Türkiye-Yunanistan ilişkileri bir kez daha gerilirken sorunun arka planında birçok etken var. İki ülkenin kendi içinde yaşadığı sorunlar nedeniyle Ege’de krizi büyüterek suni bir gündem yaratma çabasında olduğu belirtilirken öte yandan da uluslararası denklemde yaşanan değişimden faydalanma yarışı var.

1-) Ankara yerine Atina tercihi
Ankara ile gelgitli bir ilişki yaşayan Biden yönetiminin Rusya’yı çevreleme hamlesi kapsamında Türkiye yerine Yunanistan’ı tercih etmesi Ankara’da rahatsızlık nedeni. Washington’ın Girit’ten başlayarak Trakya’da sınıra yakın Alexsanrapolis’de üsler kurmasına karşı Ankara tepkisini dile getirirken rol kapma kavgası sürüyor.

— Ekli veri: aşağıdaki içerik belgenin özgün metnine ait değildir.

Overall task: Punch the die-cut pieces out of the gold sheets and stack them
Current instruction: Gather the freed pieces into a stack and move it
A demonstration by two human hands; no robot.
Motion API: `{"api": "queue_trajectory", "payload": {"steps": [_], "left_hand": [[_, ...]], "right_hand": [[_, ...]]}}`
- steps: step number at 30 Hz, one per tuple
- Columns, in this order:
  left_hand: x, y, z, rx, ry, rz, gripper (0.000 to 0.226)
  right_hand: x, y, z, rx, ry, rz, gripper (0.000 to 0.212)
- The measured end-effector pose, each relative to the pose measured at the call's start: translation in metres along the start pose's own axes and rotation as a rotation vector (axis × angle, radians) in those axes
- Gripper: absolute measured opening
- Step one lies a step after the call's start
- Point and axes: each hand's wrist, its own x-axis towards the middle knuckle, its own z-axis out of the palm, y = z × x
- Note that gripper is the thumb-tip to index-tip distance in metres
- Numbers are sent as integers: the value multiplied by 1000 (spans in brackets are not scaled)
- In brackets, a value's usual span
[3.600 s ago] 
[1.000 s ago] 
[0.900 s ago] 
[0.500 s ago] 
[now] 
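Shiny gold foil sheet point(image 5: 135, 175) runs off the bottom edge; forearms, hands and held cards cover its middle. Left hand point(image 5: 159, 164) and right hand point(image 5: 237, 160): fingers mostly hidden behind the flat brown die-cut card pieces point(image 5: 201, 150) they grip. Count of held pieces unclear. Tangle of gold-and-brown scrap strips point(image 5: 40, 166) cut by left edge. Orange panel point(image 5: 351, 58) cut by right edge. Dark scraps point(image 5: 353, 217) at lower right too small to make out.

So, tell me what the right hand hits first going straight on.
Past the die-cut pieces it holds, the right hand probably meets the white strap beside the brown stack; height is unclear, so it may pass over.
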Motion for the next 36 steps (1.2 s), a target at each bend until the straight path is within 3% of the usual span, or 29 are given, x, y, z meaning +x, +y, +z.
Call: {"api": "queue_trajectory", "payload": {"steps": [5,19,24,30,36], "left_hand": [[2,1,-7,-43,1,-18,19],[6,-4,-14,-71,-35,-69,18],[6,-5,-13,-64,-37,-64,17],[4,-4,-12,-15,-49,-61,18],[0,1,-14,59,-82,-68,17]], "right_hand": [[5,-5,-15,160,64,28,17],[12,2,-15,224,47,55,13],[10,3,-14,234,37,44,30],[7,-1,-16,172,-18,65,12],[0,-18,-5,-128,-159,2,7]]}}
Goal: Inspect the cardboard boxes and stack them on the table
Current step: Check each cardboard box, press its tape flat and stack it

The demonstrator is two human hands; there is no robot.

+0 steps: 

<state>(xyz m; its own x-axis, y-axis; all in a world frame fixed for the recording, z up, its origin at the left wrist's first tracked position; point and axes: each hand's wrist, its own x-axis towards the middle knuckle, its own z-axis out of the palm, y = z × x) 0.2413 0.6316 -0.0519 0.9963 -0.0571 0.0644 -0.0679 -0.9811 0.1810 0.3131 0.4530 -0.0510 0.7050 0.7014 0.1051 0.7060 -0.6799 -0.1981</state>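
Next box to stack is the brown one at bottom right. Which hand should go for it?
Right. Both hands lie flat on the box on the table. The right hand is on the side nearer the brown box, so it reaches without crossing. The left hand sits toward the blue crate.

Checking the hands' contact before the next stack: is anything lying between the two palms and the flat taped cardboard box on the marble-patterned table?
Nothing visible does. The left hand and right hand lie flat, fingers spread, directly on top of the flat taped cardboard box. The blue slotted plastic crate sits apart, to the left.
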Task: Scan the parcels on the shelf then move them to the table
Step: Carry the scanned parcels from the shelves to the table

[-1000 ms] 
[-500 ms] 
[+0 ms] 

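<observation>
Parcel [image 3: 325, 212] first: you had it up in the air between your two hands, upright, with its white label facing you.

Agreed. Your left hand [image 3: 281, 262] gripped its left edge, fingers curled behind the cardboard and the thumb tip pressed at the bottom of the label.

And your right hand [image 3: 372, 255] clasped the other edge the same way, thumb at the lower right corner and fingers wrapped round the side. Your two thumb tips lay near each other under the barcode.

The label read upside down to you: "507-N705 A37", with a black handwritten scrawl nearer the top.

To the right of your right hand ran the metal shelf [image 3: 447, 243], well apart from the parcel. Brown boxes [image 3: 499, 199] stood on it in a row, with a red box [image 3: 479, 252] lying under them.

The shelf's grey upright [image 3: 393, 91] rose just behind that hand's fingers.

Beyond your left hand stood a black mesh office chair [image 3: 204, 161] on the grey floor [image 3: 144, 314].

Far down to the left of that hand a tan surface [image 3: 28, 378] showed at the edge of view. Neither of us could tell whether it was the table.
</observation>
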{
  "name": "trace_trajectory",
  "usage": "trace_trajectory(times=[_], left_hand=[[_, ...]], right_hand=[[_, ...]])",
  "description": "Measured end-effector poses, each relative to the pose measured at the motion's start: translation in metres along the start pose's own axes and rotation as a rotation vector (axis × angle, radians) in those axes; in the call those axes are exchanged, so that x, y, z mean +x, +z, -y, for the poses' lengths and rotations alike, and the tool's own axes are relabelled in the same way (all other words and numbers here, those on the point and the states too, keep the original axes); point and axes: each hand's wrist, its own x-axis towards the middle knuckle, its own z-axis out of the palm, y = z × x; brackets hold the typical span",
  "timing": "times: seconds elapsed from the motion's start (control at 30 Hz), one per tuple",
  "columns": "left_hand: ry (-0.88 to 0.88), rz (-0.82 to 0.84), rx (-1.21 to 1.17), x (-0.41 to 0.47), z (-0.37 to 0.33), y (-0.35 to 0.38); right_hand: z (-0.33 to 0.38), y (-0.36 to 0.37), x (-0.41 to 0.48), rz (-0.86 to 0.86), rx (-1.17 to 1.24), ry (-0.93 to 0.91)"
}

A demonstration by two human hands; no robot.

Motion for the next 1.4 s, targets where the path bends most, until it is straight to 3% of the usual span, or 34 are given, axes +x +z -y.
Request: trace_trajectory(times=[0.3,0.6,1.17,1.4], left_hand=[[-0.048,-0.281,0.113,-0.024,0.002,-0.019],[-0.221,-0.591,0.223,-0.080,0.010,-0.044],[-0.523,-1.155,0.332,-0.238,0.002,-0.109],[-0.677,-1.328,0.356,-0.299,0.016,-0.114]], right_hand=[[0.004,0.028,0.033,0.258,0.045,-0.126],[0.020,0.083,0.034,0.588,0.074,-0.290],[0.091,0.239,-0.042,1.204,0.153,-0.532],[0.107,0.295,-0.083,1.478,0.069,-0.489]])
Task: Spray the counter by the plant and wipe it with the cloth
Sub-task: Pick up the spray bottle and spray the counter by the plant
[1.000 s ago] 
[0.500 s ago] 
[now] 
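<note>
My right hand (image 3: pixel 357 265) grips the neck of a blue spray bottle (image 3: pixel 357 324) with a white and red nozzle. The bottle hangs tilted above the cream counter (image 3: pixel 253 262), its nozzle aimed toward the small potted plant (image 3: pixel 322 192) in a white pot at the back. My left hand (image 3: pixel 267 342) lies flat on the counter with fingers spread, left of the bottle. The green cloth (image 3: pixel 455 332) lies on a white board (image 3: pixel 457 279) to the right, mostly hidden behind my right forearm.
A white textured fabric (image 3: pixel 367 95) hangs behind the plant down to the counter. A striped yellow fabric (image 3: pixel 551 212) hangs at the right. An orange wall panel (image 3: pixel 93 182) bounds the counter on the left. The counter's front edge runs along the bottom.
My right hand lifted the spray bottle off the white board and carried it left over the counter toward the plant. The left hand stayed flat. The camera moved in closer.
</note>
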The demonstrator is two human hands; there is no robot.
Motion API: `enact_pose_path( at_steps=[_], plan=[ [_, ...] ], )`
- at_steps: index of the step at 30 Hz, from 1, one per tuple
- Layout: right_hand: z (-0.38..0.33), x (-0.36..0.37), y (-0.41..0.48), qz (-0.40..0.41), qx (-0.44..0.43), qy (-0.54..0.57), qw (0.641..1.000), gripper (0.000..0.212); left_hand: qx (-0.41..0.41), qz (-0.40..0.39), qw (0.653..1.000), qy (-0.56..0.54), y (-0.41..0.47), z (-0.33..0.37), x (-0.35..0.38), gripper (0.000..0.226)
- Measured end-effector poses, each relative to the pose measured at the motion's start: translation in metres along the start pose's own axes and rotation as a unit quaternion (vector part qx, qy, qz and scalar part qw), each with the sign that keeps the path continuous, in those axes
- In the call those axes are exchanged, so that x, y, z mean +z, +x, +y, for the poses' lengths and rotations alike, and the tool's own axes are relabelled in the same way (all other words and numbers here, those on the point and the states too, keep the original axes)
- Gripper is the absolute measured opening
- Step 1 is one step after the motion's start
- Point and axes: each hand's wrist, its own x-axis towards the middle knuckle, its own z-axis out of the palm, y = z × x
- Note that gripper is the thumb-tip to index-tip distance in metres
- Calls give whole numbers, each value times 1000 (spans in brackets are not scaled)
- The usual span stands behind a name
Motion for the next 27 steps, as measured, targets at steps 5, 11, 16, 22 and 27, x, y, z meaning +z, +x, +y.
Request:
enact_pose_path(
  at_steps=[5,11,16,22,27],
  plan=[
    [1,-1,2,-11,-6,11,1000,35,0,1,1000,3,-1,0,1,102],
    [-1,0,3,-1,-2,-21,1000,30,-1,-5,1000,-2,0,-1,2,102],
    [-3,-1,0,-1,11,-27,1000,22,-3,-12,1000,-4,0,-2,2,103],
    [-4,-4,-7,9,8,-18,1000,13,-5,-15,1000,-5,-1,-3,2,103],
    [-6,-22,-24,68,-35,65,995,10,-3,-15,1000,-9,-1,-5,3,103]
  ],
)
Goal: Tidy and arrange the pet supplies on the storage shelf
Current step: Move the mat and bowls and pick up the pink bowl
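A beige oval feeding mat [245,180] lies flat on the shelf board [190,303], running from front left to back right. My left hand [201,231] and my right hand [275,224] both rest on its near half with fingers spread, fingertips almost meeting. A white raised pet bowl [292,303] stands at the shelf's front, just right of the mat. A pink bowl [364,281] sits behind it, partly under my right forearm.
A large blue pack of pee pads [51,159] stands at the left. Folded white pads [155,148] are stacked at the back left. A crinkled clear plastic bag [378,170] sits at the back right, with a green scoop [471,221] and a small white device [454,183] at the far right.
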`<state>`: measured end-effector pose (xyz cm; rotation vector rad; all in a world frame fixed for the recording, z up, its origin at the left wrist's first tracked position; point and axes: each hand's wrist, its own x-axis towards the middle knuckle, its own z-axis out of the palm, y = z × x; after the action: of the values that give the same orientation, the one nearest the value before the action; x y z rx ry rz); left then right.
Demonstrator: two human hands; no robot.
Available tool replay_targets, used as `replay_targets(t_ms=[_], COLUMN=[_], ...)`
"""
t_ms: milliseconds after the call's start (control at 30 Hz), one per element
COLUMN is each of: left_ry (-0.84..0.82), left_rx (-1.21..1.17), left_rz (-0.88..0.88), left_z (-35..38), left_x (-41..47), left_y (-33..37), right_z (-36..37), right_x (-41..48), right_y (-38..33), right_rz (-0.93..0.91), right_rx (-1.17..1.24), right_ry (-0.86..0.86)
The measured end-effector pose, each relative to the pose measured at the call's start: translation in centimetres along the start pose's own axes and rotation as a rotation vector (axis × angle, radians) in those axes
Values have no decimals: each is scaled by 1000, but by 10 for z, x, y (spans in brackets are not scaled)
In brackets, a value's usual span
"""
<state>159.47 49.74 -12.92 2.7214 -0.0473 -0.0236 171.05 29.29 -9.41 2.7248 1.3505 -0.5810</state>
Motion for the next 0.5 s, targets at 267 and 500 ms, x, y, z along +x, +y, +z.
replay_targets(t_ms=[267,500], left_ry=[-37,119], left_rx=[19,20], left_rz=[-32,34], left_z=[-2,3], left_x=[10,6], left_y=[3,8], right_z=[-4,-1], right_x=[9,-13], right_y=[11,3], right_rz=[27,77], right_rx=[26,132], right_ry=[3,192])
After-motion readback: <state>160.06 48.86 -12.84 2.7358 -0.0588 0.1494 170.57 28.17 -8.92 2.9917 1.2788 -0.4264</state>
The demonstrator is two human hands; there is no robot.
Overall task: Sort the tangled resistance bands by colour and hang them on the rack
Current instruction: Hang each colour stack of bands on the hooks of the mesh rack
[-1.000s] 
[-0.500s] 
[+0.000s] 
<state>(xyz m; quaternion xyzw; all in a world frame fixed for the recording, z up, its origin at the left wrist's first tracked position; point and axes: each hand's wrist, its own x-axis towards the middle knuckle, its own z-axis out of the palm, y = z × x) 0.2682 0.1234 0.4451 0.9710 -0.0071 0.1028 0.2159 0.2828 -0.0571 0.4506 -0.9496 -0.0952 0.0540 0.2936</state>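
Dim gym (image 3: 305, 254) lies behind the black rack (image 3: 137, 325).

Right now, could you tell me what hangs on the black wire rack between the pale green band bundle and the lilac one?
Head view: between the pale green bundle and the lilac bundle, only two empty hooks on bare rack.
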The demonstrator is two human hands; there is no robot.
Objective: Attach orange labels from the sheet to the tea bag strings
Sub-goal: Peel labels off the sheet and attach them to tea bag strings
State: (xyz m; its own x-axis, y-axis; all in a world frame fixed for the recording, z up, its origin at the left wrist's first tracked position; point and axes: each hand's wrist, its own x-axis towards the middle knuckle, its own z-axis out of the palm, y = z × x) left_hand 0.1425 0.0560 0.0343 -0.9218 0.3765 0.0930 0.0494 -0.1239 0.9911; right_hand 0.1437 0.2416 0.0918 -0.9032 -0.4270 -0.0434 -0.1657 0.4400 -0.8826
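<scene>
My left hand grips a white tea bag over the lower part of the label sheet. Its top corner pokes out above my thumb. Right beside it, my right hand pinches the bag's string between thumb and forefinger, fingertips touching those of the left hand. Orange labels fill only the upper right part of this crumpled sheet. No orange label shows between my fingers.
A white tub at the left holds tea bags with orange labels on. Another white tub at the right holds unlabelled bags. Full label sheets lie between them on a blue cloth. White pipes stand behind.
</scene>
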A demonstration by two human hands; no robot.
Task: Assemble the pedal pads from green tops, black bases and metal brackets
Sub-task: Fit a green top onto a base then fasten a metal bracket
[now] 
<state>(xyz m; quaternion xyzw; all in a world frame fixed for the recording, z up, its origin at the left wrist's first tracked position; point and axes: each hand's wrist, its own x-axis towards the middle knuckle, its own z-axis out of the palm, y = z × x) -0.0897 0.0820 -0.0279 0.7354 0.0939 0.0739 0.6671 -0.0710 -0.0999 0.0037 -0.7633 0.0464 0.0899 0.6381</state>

2-) Gündem değiştirme çabası
Sorunlarla boğuşan her iki ülke lideri için de Ege’de çıkarılan kriz oldukça kullanışlı bir argüman. Ekonomik ve toplumsal sorunların üstünü perdelemek için gündemi değiştirmeye çalışan Erdoğan ve Miçotakis, krizden nemalanıyor. İki NATO üyesi arasında sıcak bir çatışmanın yaşanmayacağına olan inançla gerilim tırmandırıldıkça tırmandırılıyor.